Jan 8, 2008

dopplr in spades

signing up for yet another online service can be a risky proposition these days. a dopplr invite came into my inbox a few days ago and i tooled around with it for a bit. i quite liked it and invited more people (actually, quite a few people), at which point the user experience went south. within an hour, i had 20 emails from various people asking why i'd invited them to dopplr 5, 18, 14, 28, 12 times. as my inbox continued to fill up with irritated emails, i resolved never again to invite people to anything. i filed a bug on the dopplr homepage and then went hunting around for an actual person. no email contacts were listed on the site, so i cast a wider net. i eventually found matt biddulph's blog (he's the CTO) and sent him an email. within 20 minutes, he'd replied to say that they were working on fixing the problem and, this morning, they'd emailed everyone affected to apologise.

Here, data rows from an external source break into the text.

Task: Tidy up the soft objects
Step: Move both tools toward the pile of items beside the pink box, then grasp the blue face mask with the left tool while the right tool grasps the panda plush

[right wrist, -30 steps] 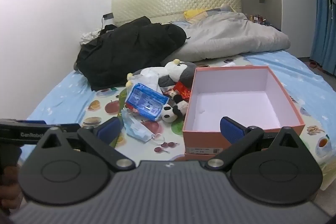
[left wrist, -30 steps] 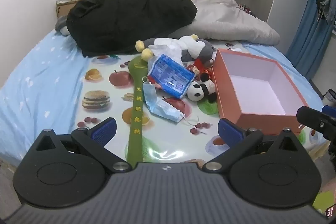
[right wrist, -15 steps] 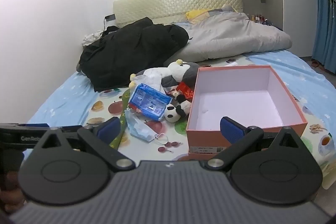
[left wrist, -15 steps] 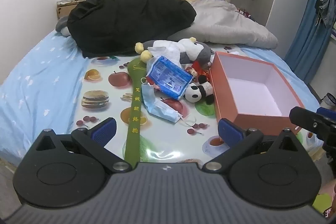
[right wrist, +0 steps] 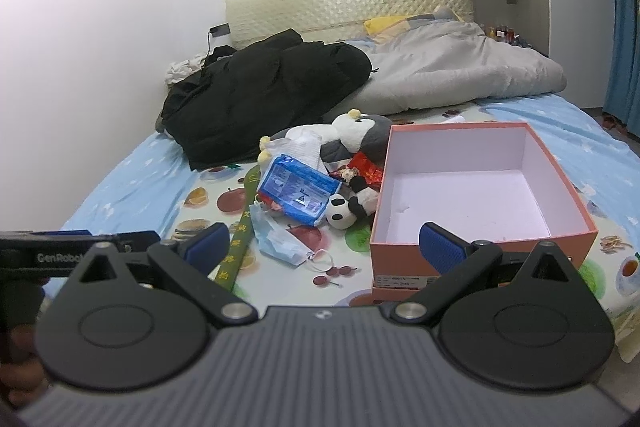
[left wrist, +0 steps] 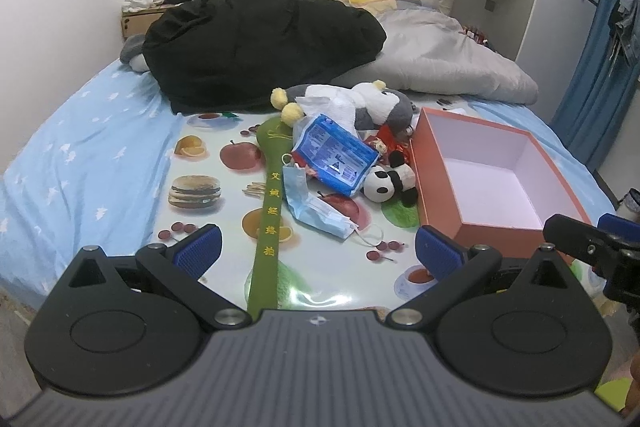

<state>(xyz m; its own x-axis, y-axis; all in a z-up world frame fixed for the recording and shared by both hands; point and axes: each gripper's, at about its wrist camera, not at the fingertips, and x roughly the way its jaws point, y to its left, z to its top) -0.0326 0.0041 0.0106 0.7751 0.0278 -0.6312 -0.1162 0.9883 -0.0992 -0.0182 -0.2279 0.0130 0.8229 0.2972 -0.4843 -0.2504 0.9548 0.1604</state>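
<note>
You are holding both grippers, left gripper [left wrist: 316, 249] and right gripper [right wrist: 324, 245], with jaws spread and empty; the soft toys [left wrist: 390, 183] are lying ahead of the jaws, left of the box [right wrist: 480, 183]. Approach low.

Only the viewpoints have shifted. From the left wrist camera, the open orange cardboard box [left wrist: 496, 179] and the pile of soft things sit a little lower and nearer than a second ago, and the right gripper [left wrist: 592, 247] (a black bar at the right edge) reaches slightly further into view.
</note>
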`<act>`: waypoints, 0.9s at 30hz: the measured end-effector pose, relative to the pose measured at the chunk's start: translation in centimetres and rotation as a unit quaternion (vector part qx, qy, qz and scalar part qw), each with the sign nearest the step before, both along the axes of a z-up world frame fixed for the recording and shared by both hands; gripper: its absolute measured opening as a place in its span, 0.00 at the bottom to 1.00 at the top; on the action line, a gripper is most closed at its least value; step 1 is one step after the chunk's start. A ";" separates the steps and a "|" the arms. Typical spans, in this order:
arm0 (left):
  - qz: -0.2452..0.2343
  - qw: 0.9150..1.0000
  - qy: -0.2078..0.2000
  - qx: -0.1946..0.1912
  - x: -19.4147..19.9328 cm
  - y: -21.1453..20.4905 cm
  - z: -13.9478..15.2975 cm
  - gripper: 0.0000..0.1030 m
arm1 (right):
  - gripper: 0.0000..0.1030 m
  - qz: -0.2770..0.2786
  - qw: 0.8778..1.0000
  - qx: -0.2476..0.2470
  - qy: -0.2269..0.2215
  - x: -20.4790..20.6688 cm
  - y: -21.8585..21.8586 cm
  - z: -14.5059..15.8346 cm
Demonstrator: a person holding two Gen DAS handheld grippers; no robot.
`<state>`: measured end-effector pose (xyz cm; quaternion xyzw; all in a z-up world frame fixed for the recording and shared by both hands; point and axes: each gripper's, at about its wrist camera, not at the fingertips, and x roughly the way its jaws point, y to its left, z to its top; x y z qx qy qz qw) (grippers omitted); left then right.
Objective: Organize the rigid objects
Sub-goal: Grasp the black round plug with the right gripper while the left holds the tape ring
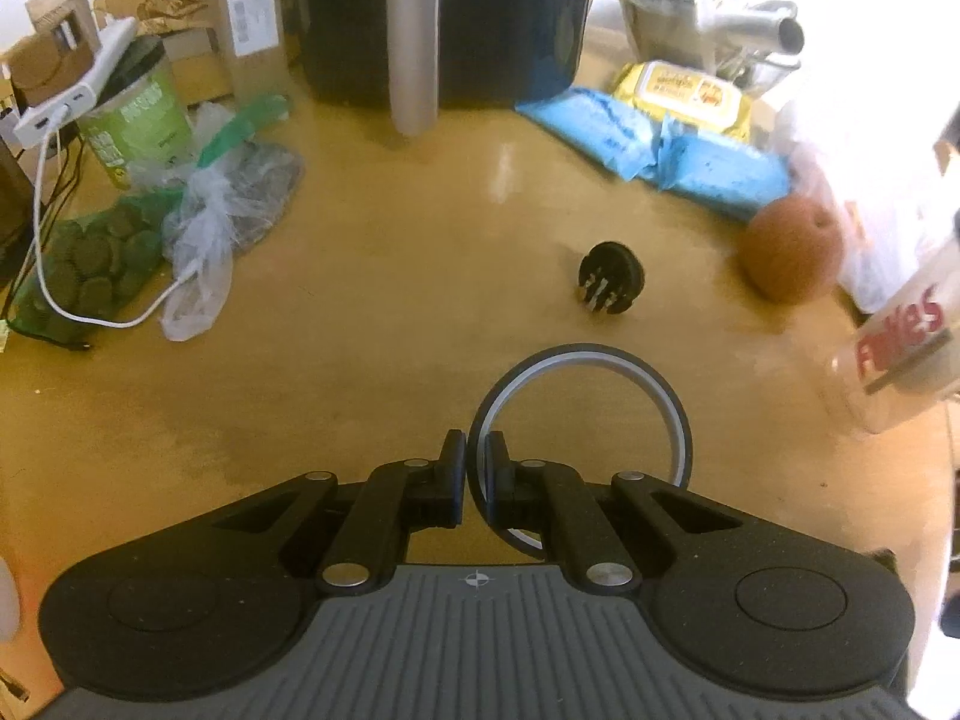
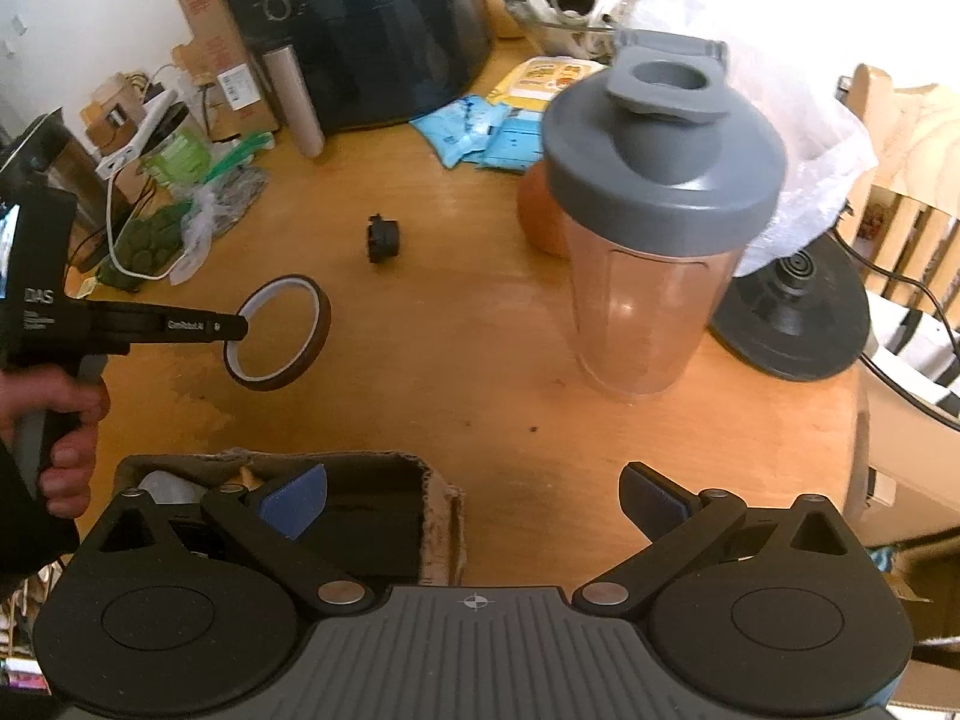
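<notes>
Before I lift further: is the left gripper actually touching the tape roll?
Touching. In the left wrist view the left gripper has its fingers closed on the tape roll's rim, one inside, one outside.

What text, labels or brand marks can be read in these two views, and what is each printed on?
"DAS": handle of the left gripper
"GenRobot.AI": its finger arm
Red lettering on the clear bottle: partly legible only
Green can, yellow wipes pack, box label: too blurred

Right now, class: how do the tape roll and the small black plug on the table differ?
The tape roll is a large open ring; the black plug is small and solid. The tape roll is pinched in the left claw, apparently lifted; the plug lies loose on the table. Both are round.
</notes>
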<state>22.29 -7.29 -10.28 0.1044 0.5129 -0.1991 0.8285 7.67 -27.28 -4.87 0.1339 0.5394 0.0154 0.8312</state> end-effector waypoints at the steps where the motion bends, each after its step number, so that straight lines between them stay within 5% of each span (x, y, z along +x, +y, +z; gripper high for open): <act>1: 0.000 1.000 -0.003 -0.004 -0.3 0.3 0.5 0.07 | 1.00 0.003 1.000 0.002 0.000 0.0 0.2 0.0; 27: 0.052 0.995 -0.017 -0.084 -6.5 7.1 7.1 0.07 | 1.00 0.064 0.997 0.004 -0.031 2.6 3.9 1.0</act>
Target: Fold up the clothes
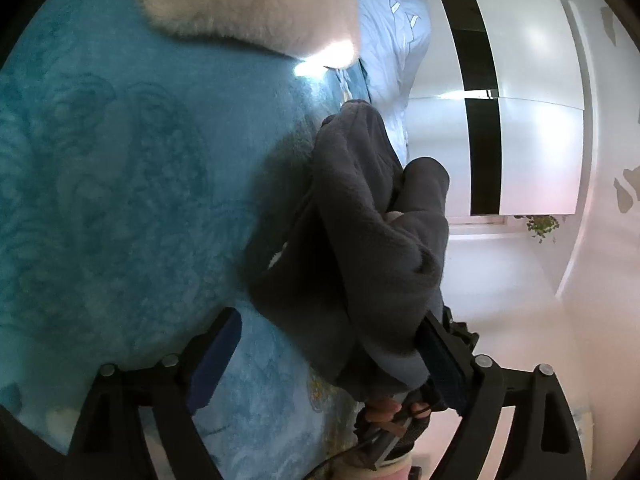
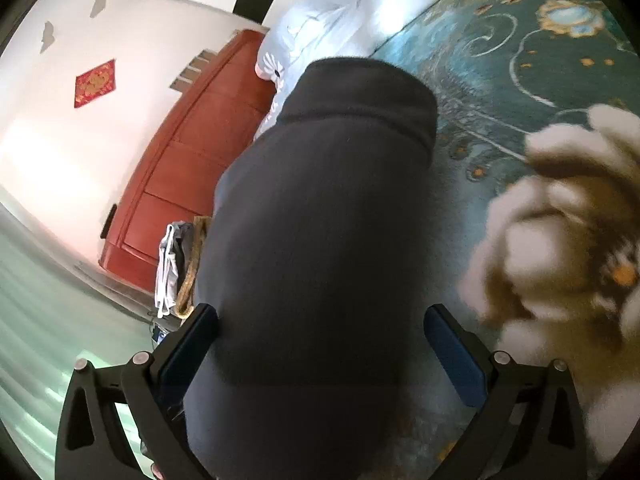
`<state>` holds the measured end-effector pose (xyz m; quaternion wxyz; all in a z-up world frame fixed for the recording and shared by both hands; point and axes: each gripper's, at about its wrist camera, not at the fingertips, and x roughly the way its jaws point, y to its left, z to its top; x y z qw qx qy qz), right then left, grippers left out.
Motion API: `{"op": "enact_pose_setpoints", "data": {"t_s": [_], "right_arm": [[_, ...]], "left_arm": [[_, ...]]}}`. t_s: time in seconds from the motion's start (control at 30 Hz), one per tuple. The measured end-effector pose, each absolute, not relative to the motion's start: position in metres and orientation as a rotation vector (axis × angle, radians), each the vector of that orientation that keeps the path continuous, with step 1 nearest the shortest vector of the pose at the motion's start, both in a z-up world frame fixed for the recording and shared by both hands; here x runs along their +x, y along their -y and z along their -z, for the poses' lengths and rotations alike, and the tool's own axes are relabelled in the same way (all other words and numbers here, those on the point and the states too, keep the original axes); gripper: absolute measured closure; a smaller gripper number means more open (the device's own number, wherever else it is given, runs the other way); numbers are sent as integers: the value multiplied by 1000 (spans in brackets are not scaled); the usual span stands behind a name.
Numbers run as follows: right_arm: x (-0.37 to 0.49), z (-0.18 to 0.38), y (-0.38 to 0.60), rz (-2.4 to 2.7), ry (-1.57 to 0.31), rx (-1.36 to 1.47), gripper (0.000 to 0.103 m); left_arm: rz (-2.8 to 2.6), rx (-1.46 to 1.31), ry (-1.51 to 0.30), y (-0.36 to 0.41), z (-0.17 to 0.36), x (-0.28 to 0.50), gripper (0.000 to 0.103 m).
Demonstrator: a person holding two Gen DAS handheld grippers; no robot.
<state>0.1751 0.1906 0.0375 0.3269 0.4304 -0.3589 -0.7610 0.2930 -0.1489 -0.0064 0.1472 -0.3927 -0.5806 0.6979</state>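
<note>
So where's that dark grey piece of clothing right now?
The dark grey garment hangs in front of the teal blanket in the left wrist view, draped over one finger of the open left hand-held gripper, below the fluffy white item.

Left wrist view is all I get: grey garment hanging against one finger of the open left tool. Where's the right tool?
Observer: The right tool has its fingers spread wide and the grey garment fills the gap. I can't tell whether the pads press on it.
Operator: Which end faces away?
Observer: A banded hem, pointing toward the pale blue bedding.
Operator: Anything off the bed?
Observer: Light clothes bunched beside red wooden furniture.
</note>
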Motion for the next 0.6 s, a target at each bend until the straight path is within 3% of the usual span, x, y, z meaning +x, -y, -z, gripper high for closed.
{"op": "enact_pose_setpoints", "data": {"t_s": [0.2, 0.6], "right_arm": [[152, -35, -181, 1949, 902, 1156, 0], [121, -31, -183, 1867, 926, 1165, 0]], "left_arm": [[-2092, -1048, 1629, 136, 1, 289, 1], [-2221, -1005, 1542, 113, -12, 259, 0]]}}
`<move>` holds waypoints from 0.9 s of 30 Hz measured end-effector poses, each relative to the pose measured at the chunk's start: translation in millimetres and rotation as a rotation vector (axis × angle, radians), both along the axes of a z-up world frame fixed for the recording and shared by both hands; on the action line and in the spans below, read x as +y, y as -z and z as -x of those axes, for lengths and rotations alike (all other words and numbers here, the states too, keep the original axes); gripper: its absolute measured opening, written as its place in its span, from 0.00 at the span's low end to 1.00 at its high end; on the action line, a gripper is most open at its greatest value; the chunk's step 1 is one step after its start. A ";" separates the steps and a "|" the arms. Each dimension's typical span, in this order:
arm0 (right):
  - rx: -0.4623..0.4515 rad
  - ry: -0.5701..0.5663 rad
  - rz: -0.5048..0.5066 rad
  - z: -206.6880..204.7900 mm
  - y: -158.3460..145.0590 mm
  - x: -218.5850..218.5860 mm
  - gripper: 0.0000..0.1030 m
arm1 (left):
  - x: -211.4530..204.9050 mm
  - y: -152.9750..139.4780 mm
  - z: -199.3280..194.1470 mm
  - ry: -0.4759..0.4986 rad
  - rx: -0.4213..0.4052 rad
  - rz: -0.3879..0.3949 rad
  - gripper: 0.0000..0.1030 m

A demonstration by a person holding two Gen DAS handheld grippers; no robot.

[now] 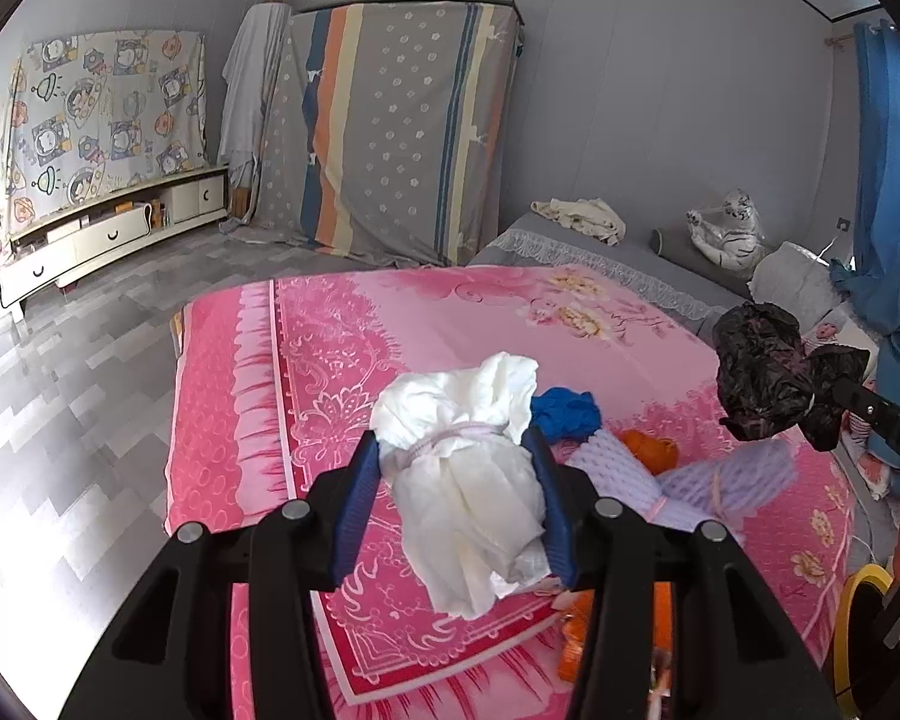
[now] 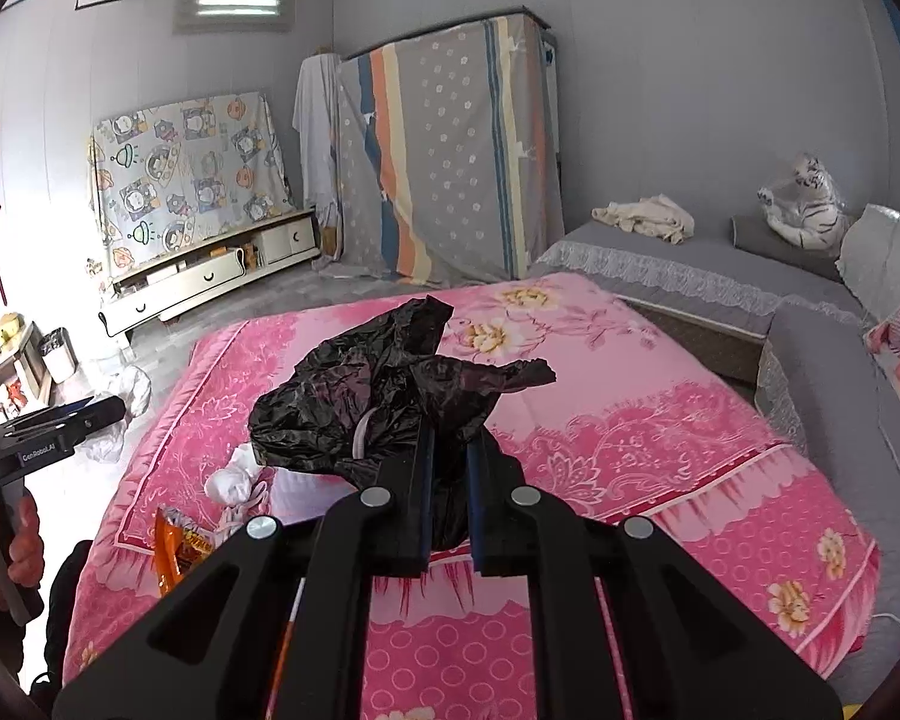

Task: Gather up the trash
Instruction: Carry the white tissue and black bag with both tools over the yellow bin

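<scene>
My left gripper (image 1: 450,444) is shut on a white crumpled bundle (image 1: 468,504) tied with pink string, held above the pink blanket (image 1: 330,360). My right gripper (image 2: 450,444) is shut on a crumpled black plastic bag (image 2: 366,396), also lifted off the blanket. In the left wrist view the black plastic bag (image 1: 762,378) hangs at the right. More trash lies on the blanket: a blue scrap (image 1: 567,414), an orange piece (image 1: 651,450), a lavender foam net (image 1: 714,480) and an orange snack wrapper (image 2: 177,552).
A grey couch (image 2: 690,264) with a plush tiger (image 2: 810,210) stands behind the blanket on the right. Grey tiled floor (image 1: 90,420) lies to the left, with a low white cabinet (image 1: 102,240) by the wall. A small bin (image 2: 60,351) sits at the far left.
</scene>
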State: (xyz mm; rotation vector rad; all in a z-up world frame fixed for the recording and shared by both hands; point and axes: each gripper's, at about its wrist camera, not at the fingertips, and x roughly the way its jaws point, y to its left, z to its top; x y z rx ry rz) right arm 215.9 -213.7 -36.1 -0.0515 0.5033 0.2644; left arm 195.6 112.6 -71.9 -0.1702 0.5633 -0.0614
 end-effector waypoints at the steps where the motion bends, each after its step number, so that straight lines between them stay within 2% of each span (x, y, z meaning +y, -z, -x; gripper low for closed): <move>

now, that's pretty nice. dopplr's actually a good idea, and executed well. apart from the broken bot, now apparently fixed, it's nicely done. re: the bot, their rapid response to my email and matt's email apology this morning makes me feel good. i will admit that this is mostly for reasons of ego (it's always nice when someone else is abject on your behalf), though it's a good sign that they take seriously problems like this that affect user trust.

i like the idea of being able to engineer serendipity: dopplr lets you note your travel destinations and times and then shows you where and when you overlap with other people that you know who have shared their travel plans with you. their privacy and access controls seem to work pretty well, the UI is clean. the grace notes too are all true -- i particularly like how each city is marked by a different colour, though i'm left wondering how they decided that reykjavik is . todd falkowsky has done some interesting stuff to try and find the colour palettes of different cities by photographing major landmarks and extracting principal colours from them. sounds like a flickr geotagging exercise is in order.

in any case, dopplr is good, and i'd like to know where you're going.